### What is needed
Look below and pull out each line with the word "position".

### Entries supplied
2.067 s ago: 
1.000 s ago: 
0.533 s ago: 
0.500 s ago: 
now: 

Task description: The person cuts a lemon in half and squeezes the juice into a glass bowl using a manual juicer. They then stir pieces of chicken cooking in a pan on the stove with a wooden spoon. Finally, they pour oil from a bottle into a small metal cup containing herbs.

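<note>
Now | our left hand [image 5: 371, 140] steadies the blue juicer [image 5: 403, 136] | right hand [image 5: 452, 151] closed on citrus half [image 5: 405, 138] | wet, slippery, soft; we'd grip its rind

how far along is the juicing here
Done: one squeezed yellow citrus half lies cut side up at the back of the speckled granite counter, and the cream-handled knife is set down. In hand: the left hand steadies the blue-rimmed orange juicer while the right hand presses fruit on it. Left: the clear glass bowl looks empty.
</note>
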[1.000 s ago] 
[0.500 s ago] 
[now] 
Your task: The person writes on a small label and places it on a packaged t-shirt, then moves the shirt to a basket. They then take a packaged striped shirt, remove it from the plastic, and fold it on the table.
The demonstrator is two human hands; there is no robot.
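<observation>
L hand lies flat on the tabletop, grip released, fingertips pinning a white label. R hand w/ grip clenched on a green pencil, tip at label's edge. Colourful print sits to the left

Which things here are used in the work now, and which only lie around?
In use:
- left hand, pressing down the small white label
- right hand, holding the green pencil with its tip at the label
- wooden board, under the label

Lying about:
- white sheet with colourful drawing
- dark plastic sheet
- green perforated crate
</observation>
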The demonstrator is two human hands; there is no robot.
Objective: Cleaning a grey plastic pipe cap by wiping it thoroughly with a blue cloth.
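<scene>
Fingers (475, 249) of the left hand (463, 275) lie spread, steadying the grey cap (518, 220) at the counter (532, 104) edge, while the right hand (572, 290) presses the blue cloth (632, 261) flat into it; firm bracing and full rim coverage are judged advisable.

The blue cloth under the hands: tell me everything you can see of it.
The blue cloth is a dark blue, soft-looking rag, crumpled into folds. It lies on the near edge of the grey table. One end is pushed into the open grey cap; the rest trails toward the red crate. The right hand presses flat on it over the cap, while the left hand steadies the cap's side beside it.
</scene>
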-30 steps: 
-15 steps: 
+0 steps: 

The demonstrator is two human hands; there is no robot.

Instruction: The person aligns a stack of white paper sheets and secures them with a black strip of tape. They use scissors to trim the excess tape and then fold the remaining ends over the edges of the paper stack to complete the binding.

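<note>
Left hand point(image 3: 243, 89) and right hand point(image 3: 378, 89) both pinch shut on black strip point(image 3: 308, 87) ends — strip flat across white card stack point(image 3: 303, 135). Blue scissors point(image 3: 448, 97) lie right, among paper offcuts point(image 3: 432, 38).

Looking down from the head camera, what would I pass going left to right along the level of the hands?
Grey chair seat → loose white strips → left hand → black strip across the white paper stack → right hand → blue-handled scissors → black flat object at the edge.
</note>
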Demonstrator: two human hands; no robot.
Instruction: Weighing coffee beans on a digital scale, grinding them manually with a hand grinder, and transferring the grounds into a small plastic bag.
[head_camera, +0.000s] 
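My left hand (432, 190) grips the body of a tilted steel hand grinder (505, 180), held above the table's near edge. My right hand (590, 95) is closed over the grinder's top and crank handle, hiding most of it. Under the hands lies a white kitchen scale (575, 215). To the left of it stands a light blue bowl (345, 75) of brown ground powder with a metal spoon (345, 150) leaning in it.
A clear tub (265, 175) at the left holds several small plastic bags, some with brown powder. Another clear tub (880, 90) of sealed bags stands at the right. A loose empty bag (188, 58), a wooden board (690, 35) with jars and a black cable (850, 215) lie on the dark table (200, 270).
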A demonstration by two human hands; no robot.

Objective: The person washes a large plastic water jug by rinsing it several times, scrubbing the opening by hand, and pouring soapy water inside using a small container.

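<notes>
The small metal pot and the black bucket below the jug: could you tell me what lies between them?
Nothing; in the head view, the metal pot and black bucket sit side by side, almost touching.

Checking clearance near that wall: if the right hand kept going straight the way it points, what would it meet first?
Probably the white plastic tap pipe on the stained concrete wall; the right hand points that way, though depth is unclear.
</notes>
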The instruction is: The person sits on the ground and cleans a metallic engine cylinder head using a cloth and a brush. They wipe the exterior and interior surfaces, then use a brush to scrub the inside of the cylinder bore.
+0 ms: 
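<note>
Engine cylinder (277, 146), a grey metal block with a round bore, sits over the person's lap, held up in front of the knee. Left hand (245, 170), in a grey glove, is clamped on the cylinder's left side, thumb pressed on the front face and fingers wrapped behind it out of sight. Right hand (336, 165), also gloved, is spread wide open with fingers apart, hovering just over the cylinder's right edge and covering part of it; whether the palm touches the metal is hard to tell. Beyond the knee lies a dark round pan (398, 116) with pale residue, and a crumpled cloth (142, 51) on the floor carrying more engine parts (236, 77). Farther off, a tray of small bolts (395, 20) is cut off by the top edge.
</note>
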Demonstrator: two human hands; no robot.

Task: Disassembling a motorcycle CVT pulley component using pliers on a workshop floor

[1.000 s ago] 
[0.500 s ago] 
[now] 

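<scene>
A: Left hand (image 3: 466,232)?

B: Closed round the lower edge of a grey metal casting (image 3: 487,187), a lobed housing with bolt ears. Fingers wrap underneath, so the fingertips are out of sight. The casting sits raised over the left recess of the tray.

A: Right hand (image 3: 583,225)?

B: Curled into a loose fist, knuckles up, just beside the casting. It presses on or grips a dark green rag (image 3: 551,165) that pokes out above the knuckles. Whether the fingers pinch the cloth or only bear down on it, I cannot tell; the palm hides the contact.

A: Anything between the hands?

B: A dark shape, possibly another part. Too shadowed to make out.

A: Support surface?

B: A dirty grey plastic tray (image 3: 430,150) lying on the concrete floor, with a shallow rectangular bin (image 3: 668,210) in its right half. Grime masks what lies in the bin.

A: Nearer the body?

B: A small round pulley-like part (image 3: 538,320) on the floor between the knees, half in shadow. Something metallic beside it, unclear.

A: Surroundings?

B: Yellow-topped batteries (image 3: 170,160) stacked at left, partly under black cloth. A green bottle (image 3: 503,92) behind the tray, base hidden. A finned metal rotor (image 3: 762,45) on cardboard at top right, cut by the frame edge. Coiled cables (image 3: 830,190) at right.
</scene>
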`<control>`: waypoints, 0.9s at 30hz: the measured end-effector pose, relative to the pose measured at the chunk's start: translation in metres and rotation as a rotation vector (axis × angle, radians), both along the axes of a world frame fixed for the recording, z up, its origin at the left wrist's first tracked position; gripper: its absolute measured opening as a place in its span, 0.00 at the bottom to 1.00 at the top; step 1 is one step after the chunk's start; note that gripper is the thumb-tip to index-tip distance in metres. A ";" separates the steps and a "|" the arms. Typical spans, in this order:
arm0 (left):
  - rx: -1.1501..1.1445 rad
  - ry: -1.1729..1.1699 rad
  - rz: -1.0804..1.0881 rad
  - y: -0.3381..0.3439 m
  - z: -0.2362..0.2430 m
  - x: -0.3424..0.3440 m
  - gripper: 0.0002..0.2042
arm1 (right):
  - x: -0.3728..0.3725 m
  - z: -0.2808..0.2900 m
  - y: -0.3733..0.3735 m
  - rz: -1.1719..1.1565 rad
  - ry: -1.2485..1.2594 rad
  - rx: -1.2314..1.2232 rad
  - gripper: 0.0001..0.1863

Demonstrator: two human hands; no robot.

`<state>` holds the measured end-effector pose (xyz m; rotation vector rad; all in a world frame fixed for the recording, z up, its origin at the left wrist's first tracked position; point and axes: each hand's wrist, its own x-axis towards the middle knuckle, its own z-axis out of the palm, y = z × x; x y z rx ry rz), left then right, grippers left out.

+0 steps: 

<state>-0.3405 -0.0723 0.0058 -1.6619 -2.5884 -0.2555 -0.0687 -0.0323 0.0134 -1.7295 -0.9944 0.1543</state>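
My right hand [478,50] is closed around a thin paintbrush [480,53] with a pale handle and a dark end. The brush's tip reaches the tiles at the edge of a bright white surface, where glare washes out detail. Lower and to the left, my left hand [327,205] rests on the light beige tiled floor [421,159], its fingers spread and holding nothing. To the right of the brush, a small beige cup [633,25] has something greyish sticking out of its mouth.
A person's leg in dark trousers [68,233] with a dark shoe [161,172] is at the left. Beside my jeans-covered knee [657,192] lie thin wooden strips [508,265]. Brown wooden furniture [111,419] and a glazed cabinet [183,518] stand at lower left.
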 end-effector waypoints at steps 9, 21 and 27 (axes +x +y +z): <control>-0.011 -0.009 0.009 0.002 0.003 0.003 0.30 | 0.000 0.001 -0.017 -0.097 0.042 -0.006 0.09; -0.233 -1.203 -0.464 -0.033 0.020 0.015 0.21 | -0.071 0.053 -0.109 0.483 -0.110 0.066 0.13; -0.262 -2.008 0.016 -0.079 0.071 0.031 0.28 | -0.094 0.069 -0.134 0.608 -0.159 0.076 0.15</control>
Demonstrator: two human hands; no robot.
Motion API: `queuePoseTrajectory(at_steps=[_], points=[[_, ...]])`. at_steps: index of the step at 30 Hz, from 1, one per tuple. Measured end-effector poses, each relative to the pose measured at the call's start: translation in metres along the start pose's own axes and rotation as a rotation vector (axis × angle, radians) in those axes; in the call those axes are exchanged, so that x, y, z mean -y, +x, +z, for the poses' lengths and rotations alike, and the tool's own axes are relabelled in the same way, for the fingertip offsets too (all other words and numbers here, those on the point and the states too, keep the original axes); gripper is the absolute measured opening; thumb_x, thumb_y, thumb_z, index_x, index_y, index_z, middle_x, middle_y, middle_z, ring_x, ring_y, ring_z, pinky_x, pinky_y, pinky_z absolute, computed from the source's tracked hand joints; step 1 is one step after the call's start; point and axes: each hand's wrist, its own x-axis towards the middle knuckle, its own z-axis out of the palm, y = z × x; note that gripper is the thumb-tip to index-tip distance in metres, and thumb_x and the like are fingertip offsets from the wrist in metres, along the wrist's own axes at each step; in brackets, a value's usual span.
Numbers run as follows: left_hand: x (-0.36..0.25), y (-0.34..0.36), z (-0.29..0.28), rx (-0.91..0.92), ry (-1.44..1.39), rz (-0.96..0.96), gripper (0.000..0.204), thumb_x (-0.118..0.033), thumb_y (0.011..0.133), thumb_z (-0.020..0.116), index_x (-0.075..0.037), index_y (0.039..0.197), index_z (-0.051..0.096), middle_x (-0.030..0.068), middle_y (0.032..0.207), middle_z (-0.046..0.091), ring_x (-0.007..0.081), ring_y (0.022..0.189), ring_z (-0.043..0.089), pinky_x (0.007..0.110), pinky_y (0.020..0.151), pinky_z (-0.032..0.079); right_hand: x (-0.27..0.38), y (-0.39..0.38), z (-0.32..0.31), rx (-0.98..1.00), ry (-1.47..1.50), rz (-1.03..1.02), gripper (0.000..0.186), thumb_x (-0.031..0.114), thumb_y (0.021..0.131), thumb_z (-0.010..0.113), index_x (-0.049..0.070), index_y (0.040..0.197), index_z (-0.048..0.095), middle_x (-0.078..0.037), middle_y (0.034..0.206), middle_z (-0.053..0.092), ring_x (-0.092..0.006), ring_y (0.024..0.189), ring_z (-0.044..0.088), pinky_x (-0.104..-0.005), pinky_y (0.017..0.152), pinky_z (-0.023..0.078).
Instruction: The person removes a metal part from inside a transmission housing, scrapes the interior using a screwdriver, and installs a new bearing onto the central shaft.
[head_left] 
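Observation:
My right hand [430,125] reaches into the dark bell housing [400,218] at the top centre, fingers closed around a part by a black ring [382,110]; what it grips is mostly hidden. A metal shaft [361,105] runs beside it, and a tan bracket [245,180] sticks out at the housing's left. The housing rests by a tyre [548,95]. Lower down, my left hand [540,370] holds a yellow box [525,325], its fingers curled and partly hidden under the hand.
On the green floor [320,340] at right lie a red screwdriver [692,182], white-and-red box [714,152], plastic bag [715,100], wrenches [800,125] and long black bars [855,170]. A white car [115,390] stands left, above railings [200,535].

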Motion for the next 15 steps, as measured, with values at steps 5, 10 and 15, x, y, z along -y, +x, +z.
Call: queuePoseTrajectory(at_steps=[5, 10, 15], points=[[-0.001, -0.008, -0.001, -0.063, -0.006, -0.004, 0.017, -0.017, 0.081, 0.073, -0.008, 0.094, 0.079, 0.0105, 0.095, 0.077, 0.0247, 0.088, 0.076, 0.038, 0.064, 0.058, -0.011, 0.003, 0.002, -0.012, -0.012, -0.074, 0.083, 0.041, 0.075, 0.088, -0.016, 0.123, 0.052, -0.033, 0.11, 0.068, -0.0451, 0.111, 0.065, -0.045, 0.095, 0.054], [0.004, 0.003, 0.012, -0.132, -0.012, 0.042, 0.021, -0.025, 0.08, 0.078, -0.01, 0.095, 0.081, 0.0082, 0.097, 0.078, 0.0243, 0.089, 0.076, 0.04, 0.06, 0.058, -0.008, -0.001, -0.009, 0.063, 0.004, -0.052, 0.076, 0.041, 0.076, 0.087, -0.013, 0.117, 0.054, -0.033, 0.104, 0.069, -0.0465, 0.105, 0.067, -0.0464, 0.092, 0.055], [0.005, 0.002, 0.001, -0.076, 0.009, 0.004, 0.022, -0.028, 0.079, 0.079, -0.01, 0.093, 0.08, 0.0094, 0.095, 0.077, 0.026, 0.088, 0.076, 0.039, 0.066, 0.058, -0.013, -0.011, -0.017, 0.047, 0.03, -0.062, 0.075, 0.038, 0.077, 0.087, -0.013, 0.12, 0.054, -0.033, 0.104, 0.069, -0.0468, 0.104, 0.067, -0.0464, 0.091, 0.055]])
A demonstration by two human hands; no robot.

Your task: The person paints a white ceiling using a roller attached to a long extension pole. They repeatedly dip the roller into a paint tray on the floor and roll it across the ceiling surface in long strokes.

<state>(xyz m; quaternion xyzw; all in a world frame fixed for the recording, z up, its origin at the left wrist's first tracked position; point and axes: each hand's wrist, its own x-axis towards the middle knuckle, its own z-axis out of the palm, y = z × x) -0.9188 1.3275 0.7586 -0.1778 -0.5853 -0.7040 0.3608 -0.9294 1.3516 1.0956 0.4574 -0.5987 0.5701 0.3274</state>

### Response
`<control>`: waypoints, 0.9s at 30hz: the measured end-effector pose, relative to the pose measured at the chunk's start: translation in metres and rotation as a rotation vector (axis × angle, radians), both along the axes of a world frame fixed for the recording, z up, its origin at the left wrist's first tracked position; gripper: its absolute measured opening as a place in its span, 0.00 at the bottom to 1.00 at the top; step 1 is one step after the chunk's start; note that gripper is the thumb-tip to index-tip distance in metres. A ";" separates the steps and a "|" the arms. Typical spans, in this order:
`<state>` holds the measured end-effector pose (xyz m; rotation vector rad; all in a world frame fixed for the recording, z up, its origin at the left wrist's first tracked position; point and axes: each hand's wrist, its own x-axis towards the middle knuckle, its own z-axis out of the palm, y = z × x; x y z rx ry rz), left then right, grippers left out.
<state>(xyz m; quaternion xyzw; all in a world frame fixed for the recording, z up, its origin at the left wrist's first tracked position; point and axes: each hand's wrist, its own x-axis towards the middle knuckle, its own z-axis out of the palm, y = z × x) -0.9188 1.3275 0.7586 -0.1778 -0.5853 -0.7040 0.3608 -0.9294 1.3516 1.0956 0.4574 -0.5987 0.5701 0.3274</state>

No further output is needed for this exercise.